I liked the ideas that went into the project. Their goal was to try to prevent Unicode attacks by creating an API package that supports their work. Unfortunately, Accessing the API is difficult. The Link to the download the API is: http://antiphishing.cs.cityu.edu.hk/. The Server seems to be down or simply I cannot access it.
The design of the project is to compare the string of text entered with Universal code Characters Set (UCS). What the team did was create two sets of Unicode Similarity List (UC-SimList). The two sets of UC-SimList were 1) UC-SimList_s: this list has the characters from the original UCS, and 2) UC-SimList_v: this list, according to the researchers, is created manually. Each pair of characters given is multiplying by their visual similarity and their semantic similarity. They also measure the characters in 2D kernel densities using the sample points on its contour.

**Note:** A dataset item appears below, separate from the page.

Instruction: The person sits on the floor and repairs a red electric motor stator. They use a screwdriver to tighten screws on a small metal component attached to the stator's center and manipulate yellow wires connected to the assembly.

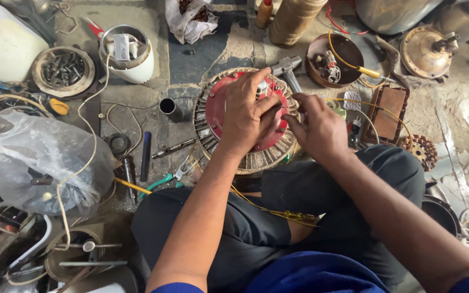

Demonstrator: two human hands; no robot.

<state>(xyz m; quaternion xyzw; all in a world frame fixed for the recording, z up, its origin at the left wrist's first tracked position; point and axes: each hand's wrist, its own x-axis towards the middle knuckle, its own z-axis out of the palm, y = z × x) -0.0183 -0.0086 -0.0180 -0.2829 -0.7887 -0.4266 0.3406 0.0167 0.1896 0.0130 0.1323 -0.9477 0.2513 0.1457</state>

Due to the fact that I wasn’t able to see the API package, I cannot tell which aspects of their project needs improving. The only question that I needed answer was How this package is used. A semi-Improvement is to provide more information about the project. I felt the information provided was limited. Some of the key concepts introduced were not clear or never defined. Ideas like Universal code Characters Set (UCS) was not clearly defined.